What you are asked to do
Nothing may be dropped or altered: reproduce all the data.
____
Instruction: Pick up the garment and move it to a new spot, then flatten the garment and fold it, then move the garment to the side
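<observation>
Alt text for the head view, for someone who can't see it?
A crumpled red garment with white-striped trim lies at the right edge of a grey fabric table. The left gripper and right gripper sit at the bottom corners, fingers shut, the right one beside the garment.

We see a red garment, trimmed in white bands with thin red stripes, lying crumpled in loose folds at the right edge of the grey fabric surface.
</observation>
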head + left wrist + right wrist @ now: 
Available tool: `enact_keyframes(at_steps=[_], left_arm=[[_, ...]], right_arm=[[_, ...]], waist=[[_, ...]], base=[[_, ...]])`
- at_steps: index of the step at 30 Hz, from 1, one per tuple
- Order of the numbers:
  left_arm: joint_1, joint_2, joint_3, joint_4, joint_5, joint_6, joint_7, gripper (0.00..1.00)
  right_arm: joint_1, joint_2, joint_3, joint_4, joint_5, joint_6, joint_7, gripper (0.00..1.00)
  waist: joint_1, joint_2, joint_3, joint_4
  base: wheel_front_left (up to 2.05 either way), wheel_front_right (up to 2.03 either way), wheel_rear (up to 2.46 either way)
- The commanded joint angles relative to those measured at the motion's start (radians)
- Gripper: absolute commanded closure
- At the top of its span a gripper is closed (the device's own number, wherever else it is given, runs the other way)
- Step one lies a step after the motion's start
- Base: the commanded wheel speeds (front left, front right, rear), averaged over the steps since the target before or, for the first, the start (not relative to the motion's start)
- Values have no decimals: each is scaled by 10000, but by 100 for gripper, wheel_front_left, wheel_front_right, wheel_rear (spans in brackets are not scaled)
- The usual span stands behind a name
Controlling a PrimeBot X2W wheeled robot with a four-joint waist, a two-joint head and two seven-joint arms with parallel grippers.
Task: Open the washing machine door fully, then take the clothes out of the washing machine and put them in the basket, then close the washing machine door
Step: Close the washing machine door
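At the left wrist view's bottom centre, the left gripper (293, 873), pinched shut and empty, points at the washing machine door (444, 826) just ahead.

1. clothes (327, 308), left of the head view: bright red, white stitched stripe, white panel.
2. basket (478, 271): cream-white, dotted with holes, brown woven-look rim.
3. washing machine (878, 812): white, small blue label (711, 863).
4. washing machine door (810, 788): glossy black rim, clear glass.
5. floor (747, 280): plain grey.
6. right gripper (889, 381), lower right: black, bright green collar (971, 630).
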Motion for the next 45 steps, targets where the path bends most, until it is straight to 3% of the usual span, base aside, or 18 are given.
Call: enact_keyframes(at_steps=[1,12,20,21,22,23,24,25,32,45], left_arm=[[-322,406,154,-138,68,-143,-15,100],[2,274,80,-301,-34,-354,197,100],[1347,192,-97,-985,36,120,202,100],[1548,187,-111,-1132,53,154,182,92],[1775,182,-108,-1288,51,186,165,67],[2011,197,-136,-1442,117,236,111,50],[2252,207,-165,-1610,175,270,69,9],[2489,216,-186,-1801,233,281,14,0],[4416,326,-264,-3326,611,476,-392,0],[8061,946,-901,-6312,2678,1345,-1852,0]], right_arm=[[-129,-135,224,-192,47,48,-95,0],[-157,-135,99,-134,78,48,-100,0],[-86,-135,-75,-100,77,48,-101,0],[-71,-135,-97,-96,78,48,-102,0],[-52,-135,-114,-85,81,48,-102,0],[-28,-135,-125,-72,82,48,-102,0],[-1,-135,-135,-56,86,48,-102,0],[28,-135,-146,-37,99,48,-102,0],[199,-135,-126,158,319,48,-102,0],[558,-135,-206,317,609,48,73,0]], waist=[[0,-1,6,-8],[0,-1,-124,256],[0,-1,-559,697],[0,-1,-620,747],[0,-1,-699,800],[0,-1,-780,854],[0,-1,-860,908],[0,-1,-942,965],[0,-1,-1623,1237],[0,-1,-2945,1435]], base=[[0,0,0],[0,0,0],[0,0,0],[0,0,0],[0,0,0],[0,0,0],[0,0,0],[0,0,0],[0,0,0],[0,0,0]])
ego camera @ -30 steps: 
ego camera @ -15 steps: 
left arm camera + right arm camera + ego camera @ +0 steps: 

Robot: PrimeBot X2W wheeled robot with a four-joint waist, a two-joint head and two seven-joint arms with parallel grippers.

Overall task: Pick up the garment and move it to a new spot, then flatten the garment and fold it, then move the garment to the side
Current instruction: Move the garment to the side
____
Expected answer
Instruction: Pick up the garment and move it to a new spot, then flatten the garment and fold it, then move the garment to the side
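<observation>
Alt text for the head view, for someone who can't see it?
A crumpled red garment with white-striped trim lies at the right edge of a grey fabric table. The left gripper and right gripper sit at the bottom corners, fingers shut, the right one beside the garment.

We see a red garment, trimmed in white bands with thin red stripes, lying crumpled in loose folds at the right edge of the grey fabric surface.
</observation>
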head + left wrist + right wrist @ now: 
Available tool: `enact_keyframes(at_steps=[_], left_arm=[[_, ...]], right_arm=[[_, ...]], waist=[[_, ...]], base=[[_, ...]])`
- at_steps: index of the step at 30 Hz, from 1, one per tuple
- Order of the numbers:
  left_arm: joint_1, joint_2, joint_3, joint_4, joint_5, joint_6, joint_7, gripper (0.00..1.00)
  right_arm: joint_1, joint_2, joint_3, joint_4, joint_5, joint_6, joint_7, gripper (0.00..1.00)
  waist: joint_1, joint_2, joint_3, joint_4
  base: wheel_front_left (up to 2.05 either way), wheel_front_right (up to 2.03 either way), wheel_rear (up to 2.46 either way)
- The commanded joint angles relative to those measured at the motion's start (radians)
- Gripper: absolute commanded closure
- At the top of its span a gripper is closed (the device's own number, wherever else it is given, runs the other way)
- Step one lies a step after the motion's start
- Base: the commanded wheel speeds (front left, front right, rear), averaged over the steps since the target before or, for the first, the start (not relative to the motion's start)
- Values have no decimals: each is scaled by 10000, but by 100 for gripper, wheel_front_left, wheel_front_right, wheel_rear (spans in brackets are not scaled)
- The usual span stands behind a name
Controlling a PrimeBot X2W wheeled robot with a four-joint waist, a two-joint head and two seven-joint arms with parallel grippers.
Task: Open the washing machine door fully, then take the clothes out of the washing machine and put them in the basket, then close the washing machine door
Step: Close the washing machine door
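At the left wrist view's bottom centre, the left gripper (293, 873), pinched shut and empty, points at the washing machine door (444, 826) just ahead.

1. clothes (327, 308), left of the head view: bright red, white stitched stripe, white panel.
2. basket (478, 271): cream-white, dotted with holes, brown woven-look rim.
3. washing machine (878, 812): white, small blue label (711, 863).
4. washing machine door (810, 788): glossy black rim, clear glass.
5. floor (747, 280): plain grey.
6. right gripper (889, 381), lower right: black, bright green collar (971, 630).
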Motion for the next 45 steps, targets where the path bends most, until it is straight to 3% of the usual span, base aside, or 18 are given.
Call: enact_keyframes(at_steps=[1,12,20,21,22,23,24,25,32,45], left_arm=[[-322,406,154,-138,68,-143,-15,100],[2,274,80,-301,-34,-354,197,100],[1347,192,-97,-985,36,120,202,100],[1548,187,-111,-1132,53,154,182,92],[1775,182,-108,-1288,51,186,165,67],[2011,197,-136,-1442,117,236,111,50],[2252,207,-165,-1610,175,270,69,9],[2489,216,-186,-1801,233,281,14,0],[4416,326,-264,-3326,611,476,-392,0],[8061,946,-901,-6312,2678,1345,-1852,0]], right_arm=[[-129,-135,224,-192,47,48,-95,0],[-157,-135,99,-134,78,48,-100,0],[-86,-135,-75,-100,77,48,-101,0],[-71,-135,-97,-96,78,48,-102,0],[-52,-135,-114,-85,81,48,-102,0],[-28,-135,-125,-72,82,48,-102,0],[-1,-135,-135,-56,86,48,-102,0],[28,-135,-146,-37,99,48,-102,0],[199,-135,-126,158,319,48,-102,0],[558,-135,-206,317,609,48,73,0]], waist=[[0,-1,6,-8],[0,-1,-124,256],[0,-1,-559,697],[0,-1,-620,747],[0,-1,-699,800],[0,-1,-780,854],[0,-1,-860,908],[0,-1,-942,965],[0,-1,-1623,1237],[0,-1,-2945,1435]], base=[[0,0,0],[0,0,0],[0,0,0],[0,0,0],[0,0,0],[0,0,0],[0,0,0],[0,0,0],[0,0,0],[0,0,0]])
ego camera @ -30 steps: 
ego camera @ -15 steps: 
left arm camera + right arm camera + ego camera @ +0 steps: 

Robot: PrimeBot X2W wheeled robot with a four-joint waist, a two-joint head and two seven-joint arms with parallel grippers.

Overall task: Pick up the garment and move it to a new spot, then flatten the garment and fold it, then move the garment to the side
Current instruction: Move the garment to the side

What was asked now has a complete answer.